REQUIREMENT:
Repeat exactly, and only, the lines running from the one that holds "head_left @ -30" to the end of the records.
INPUT RECORDS section start
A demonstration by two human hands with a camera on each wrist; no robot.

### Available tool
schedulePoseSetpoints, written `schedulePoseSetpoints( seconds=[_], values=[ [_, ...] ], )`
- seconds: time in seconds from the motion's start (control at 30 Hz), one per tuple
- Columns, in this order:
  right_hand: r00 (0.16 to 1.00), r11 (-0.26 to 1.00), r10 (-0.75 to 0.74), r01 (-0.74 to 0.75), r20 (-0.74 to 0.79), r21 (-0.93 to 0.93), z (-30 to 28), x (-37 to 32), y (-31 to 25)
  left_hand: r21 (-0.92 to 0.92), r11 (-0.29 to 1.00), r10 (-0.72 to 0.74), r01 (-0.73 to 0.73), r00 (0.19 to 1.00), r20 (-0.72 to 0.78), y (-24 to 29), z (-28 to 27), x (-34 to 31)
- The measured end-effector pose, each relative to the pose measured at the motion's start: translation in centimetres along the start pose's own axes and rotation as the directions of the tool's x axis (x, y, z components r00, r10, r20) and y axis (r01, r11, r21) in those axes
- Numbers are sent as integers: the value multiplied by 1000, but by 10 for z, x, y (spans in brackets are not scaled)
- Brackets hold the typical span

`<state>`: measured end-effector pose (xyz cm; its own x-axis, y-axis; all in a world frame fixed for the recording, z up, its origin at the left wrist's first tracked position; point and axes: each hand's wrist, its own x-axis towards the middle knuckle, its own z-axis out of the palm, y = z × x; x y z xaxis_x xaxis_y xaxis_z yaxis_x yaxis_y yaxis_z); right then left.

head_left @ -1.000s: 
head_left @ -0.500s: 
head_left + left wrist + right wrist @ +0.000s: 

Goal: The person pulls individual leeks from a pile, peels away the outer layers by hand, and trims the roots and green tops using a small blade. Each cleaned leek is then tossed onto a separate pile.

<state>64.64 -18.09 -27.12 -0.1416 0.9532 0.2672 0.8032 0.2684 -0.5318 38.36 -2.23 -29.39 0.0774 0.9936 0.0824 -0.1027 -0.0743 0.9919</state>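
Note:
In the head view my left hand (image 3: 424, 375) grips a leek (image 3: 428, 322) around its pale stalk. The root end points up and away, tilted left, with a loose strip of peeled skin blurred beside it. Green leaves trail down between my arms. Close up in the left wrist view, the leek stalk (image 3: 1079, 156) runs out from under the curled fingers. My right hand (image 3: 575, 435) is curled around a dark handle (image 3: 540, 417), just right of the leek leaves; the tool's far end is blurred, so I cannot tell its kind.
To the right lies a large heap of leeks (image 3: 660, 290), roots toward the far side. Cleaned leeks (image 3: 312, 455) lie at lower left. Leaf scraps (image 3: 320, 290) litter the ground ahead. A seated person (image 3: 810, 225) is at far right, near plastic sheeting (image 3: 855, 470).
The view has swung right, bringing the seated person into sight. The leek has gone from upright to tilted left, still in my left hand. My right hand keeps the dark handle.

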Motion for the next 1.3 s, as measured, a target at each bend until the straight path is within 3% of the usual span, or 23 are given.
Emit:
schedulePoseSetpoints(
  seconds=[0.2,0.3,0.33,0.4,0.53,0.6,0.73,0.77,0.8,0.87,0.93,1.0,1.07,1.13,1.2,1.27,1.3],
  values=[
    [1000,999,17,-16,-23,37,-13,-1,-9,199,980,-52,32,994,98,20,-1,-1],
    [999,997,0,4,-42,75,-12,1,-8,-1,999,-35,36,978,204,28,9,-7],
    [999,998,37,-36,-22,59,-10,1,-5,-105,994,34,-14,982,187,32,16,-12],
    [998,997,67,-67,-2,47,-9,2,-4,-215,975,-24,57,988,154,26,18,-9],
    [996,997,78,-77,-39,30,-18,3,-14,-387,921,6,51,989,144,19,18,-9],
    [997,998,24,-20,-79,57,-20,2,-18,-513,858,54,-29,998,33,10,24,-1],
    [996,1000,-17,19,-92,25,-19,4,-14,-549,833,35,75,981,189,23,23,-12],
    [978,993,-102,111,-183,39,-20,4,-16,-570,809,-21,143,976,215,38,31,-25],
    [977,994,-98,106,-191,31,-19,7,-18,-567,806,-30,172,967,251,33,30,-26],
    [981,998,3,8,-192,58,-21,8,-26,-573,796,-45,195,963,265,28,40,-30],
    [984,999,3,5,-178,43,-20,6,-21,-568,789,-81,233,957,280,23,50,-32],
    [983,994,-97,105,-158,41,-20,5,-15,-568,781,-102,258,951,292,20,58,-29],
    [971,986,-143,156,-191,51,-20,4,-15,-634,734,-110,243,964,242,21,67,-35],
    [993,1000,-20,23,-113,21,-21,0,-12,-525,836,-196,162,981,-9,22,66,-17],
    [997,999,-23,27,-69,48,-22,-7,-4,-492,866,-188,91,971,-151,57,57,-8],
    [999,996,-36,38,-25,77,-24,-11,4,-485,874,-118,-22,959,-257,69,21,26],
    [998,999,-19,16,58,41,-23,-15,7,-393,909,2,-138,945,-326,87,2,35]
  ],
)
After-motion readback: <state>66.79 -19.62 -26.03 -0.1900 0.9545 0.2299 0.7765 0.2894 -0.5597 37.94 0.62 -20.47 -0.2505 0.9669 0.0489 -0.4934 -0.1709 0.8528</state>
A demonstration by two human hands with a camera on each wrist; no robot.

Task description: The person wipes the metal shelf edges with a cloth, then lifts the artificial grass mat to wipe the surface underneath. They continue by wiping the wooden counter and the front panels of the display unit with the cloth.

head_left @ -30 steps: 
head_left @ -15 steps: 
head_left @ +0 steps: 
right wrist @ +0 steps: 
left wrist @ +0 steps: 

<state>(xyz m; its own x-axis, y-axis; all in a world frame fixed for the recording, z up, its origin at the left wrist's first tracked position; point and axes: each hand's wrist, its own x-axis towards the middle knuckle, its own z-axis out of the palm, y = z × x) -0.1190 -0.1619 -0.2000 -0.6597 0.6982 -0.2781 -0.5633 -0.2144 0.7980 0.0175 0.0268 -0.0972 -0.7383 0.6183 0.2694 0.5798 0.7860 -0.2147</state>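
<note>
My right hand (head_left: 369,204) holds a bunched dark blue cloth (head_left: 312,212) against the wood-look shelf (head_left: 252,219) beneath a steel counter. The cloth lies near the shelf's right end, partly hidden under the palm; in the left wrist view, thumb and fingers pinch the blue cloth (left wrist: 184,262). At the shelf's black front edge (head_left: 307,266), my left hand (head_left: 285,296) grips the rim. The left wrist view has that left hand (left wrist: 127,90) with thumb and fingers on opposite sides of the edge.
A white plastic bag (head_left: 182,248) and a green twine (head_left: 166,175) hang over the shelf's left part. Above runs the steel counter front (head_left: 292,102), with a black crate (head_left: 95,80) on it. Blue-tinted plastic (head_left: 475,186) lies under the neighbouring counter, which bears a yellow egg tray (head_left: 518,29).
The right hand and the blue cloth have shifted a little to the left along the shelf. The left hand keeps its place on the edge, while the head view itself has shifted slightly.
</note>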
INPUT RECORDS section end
COMPLETED EXERCISE:
head_left @ -30 steps: 
head_left @ -15 steps: 
head_left @ +0 steps: 
right wrist @ +0 steps: 
left wrist @ +0 steps: 

<state>(xyz m; its own x-axis, y-axis; all in a world frame fixed for the recording, z up, its origin at the left wrist's first tracked position; point and axes: each hand's wrist, its own x-axis towards the middle knuckle, its own z-axis out of the palm, y = z × x) -0.1190 -0.1619 -0.2000 -0.6597 0.6982 -0.2781 -0.5633 -0.2144 0.7980 0.0175 0.0268 -0.0972 -0.7383 0.6183 0.2694 0.5798 0.7860 -0.2147</state>
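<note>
My right hand (head_left: 369,204) holds a bunched dark blue cloth (head_left: 312,212) against the wood-look shelf (head_left: 252,219) beneath a steel counter. The cloth lies near the shelf's right end, partly hidden under the palm; in the left wrist view, thumb and fingers pinch the blue cloth (left wrist: 184,262). At the shelf's black front edge (head_left: 307,266), my left hand (head_left: 285,296) grips the rim. The left wrist view has that left hand (left wrist: 127,90) with thumb and fingers on opposite sides of the edge.
A white plastic bag (head_left: 182,248) and a green twine (head_left: 166,175) hang over the shelf's left part. Above runs the steel counter front (head_left: 292,102), with a black crate (head_left: 95,80) on it. Blue-tinted plastic (head_left: 475,186) lies under the neighbouring counter, which bears a yellow egg tray (head_left: 518,29).
The right hand and the blue cloth have shifted a little to the left along the shelf. The left hand keeps its place on the edge, while the head view itself has shifted slightly.
</note>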

Nothing more is needed to finish the exercise.